In the present case, we do not have the credibility issues indicated in both Montgomery and Beckmeyer. There is no reason to believe the floaters were present prior to the accident. The floaters caused concern, but plaintiff did not attempt to overplay the injury. She continued to work and adjusted her head when floaters caused sight impairment. She testified to how she adjusts to the problem, carrying on her regular activities. A reduction in her evening reading appears to be the major loss, and even this was not overly emphasized. We must decide whether the floater evidence established, as a matter of law, a “disability.”
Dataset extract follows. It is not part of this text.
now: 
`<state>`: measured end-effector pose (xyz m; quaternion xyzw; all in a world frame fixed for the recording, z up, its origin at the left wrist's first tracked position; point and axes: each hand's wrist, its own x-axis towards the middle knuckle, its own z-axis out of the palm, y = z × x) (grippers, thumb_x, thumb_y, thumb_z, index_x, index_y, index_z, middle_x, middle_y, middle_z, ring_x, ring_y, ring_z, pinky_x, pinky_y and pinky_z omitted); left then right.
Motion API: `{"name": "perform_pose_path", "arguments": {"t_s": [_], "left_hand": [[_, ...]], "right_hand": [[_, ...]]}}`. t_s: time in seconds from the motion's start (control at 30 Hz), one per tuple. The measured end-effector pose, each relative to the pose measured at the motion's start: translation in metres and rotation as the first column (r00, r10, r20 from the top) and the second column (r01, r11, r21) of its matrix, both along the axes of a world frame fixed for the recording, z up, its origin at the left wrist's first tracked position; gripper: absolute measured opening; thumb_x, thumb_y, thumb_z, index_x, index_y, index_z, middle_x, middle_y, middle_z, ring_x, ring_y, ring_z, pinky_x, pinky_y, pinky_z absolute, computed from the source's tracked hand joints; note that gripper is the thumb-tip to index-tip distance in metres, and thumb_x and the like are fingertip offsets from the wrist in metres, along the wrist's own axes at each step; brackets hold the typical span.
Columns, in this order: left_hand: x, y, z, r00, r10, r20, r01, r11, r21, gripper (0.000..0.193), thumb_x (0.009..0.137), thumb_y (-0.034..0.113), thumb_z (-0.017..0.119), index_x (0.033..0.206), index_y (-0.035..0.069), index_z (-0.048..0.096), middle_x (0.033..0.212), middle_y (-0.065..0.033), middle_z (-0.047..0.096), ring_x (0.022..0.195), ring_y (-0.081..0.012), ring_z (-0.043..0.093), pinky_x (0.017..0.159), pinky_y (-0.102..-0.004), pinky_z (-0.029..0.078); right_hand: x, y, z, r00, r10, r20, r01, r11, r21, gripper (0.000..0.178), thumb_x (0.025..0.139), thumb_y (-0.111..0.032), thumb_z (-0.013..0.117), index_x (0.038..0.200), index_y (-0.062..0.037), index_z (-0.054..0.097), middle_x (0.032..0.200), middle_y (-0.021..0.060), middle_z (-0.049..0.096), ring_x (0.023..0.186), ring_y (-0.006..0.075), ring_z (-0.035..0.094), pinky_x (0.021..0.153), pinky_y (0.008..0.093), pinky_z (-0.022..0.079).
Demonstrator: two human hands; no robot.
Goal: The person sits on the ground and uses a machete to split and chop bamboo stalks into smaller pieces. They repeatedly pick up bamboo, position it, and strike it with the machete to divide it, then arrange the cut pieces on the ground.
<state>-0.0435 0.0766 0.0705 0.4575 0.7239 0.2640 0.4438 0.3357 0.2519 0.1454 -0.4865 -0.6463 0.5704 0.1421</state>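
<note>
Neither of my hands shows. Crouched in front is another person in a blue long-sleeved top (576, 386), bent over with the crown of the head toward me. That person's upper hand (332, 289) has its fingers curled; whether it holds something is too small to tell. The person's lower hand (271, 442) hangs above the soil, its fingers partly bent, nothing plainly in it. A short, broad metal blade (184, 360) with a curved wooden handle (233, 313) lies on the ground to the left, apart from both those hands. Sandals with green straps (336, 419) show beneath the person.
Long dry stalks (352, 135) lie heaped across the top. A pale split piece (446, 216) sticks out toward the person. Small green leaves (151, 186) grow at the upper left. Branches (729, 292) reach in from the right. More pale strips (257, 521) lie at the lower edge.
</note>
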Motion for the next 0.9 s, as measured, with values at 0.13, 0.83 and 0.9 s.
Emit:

The American Heritage Dictionary defines “disability” as “1. A disabled condition; incapacity. 2. Something that disables; handicap. 3. A legal incapacity or disqualification.” (American Heritage Diction*459ary 401 (2d College ed. 1985).) Much of the Black's Law Dictionary definition of “disability” relates to civil disabilities, but does state:

“A physical [(emphasis in original)] disability is a disability or incapacity caused by physical defect or infirmity, or bodily imperfection, *** [a]bsence of competent physical, intellectual, or moral powers; impairment of earning capacity; loss of physical function that reduces efficiency; inability to work.” Black’s Law Dictionary 548 (4th ed. 1968).

A partial loss of eyesight which reduced the typing speed of a secretary by 25% would be a disability. Total blindness would be total disability. A temporary eye impairment could be a temporary disability. We conclude that any impairment of eye function which interferes with a plaintiff’s everyday functions would be a disability in some way and, if sufficiently significant, would require a damages award.

Remembering that a jury verdict will not be overturned unless the verdict is palpably inadequate or against the manifest weight of the evidence (Montgomery, 134 Ill. App. 3d at 502, 481 N.E.2d at 53), we now turn to the specific testimony of plaintiff regarding her impairment caused by the floaters. On direct examination, plaintiff stated she has not read as much since the accident. However, when she was asked, “Why do you do it [read in the evening] so little now as compared to before,” she answered, “Well, usually I’m just too tired to read.”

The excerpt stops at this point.